## [TASK DETAILS]
Write the records out again, unchanged.

(GIVEN ENTRIES Opens)

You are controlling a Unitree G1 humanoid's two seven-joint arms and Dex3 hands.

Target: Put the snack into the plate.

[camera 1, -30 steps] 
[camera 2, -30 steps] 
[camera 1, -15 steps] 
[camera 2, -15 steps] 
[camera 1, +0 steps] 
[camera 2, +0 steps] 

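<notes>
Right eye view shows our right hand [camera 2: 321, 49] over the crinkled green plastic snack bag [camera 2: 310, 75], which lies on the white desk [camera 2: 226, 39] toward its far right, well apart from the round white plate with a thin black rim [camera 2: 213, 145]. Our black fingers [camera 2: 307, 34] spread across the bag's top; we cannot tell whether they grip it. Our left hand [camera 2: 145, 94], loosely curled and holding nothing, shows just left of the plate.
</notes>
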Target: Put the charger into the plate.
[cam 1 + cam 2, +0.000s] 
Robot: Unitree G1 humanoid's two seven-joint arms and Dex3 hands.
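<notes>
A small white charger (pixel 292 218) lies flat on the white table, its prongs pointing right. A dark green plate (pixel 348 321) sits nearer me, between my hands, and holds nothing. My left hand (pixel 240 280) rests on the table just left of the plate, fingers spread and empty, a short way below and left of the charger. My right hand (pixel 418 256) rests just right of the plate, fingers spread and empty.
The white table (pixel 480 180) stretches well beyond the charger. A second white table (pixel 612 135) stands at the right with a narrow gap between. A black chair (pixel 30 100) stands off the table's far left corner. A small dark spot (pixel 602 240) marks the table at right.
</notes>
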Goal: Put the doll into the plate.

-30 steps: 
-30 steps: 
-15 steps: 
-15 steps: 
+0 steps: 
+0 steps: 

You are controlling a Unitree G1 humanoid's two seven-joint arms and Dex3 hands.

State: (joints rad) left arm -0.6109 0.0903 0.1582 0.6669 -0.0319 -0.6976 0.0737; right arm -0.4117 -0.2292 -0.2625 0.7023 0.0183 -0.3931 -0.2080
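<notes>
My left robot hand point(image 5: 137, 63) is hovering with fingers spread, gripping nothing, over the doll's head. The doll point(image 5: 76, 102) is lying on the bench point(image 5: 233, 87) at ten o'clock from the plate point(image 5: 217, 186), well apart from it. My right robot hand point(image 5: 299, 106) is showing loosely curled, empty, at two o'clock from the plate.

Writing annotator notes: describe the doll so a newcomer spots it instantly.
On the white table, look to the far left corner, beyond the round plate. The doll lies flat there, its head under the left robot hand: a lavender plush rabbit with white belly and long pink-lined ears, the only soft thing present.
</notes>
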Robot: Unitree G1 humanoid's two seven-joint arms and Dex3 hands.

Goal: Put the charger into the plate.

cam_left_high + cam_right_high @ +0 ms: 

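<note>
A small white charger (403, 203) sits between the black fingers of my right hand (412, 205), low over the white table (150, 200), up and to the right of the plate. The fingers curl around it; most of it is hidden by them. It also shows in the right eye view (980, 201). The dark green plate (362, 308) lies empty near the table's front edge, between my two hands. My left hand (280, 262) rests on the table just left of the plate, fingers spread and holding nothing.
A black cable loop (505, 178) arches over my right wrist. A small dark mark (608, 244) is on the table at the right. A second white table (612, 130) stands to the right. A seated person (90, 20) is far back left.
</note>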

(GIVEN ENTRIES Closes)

## [WRITTEN ANSWER]
You are controlling a Unitree G1 humanoid's two seven-joint arms and Dex3 hands.

Target: Put the snack into the plate.

[camera 1, -30 steps] 
[camera 2, -30 steps] 
[camera 1, -15 steps] 
[camera 2, -15 steps] 
[camera 1, +0 steps] 
[camera 2, +0 steps] 

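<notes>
Right eye view shows our right hand [camera 2: 321, 49] over the crinkled green plastic snack bag [camera 2: 310, 75], which lies on the white desk [camera 2: 226, 39] toward its far right, well apart from the round white plate with a thin black rim [camera 2: 213, 145]. Our black fingers [camera 2: 307, 34] spread across the bag's top; we cannot tell whether they grip it. Our left hand [camera 2: 145, 94], loosely curled and holding nothing, shows just left of the plate.
</notes>
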Target: Put the charger into the plate.
[cam 1 + cam 2, +0.000s] 
Robot: Unitree G1 humanoid's two seven-joint arms and Dex3 hands.
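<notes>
A small white charger (pixel 292 218) lies flat on the white table, its prongs pointing right. A dark green plate (pixel 348 321) sits nearer me, between my hands, and holds nothing. My left hand (pixel 240 280) rests on the table just left of the plate, fingers spread and empty, a short way below and left of the charger. My right hand (pixel 418 256) rests just right of the plate, fingers spread and empty.
The white table (pixel 480 180) stretches well beyond the charger. A second white table (pixel 612 135) stands at the right with a narrow gap between. A black chair (pixel 30 100) stands off the table's far left corner. A small dark spot (pixel 602 240) marks the table at right.
</notes>
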Goal: Put the doll into the plate.

-30 steps: 
-30 steps: 
-15 steps: 
-15 steps: 
+0 steps: 
+0 steps: 

You are controlling a Unitree G1 humanoid's two seven-joint arms and Dex3 hands.

State: (joints rad) left arm -0.6109 0.0903 0.1582 0.6669 -0.0319 -0.6976 0.0737; right arm -0.4117 -0.2292 -0.2625 0.7023 0.0183 -0.3931 -0.2080
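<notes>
My left robot hand point(image 5: 137, 63) is hovering with fingers spread, gripping nothing, over the doll's head. The doll point(image 5: 76, 102) is lying on the bench point(image 5: 233, 87) at ten o'clock from the plate point(image 5: 217, 186), well apart from it. My right robot hand point(image 5: 299, 106) is showing loosely curled, empty, at two o'clock from the plate.

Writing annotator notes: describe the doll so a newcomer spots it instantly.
On the white table, look to the far left corner, beyond the round plate. The doll lies flat there, its head under the left robot hand: a lavender plush rabbit with white belly and long pink-lined ears, the only soft thing present.
</notes>
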Robot: Unitree G1 humanoid's two seven-joint arms and Dex3 hands.

Goal: Put the charger into the plate.

cam_left_high + cam_right_high @ +0 ms: 

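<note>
A small white charger (403, 203) sits between the black fingers of my right hand (412, 205), low over the white table (150, 200), up and to the right of the plate. The fingers curl around it; most of it is hidden by them. It also shows in the right eye view (980, 201). The dark green plate (362, 308) lies empty near the table's front edge, between my two hands. My left hand (280, 262) rests on the table just left of the plate, fingers spread and holding nothing.
A black cable loop (505, 178) arches over my right wrist. A small dark mark (608, 244) is on the table at the right. A second white table (612, 130) stands to the right. A seated person (90, 20) is far back left.
</note>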

No more output will be produced.